JSON documents are basically upside down trees.  Working with structures like this can present challenges in any programming language.  Microsoft Azure has a language called U-SQL that is used
for processing set based data in Data Lake Analytics.  Working with trees in set based languages like T-SQL and U-SQL can be especially challenging as concepts like recursion and looping aren't part of the set based methodology.  Working with U-SQL when accessing JSON files presented similar problems.  Originally, there was a JsonExtractor in the U-SQL samples on GitHub which allows you to start at one level of a JSON document and work downward into the tree from there.  You can define the level you want to start at but if you need to higher up the tree you would have to pull those out in separate queries which, if your document has a lot of levels, can be a bit exhaustive.  In an effort to reduce the number of queries I wanted to be able to grab data at multiple levels, different levels from the point at which I want to iterate from.  When thinking about U-SQL you would work with the data in tables as you query and process it so when working with JSON and flattening it out you will normally be working through an array and turning the objects in that array into a table row.
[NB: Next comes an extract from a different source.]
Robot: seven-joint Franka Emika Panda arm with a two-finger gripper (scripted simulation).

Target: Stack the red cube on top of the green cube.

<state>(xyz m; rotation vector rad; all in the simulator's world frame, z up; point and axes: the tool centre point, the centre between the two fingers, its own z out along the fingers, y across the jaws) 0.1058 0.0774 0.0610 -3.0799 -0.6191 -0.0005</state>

As we look at the JSON document below you have the representation of the items that are for sale in a region of food markets.  There is an array of locations and four sales categories; produce, baked goods, restaurant items, and non perishable.  Those each have an array inside of them.  Now suppose I want to see all of the produce items with the MarketId and the MarketName in a set of rows in a table.  I would need to start at the produce level of the document and get everything within it and then also get the MarketId and MarketName from the grand parent (parent's parent) of Produce.

To support this, I added the MultiLevelJsonExtractor.  This is now part of the GitHub examples for U-SQL located here.  This extractor inherits from the normal JsonExtractor that was originally provided but also will look up at the ancestors in the tree for pre-defined properties.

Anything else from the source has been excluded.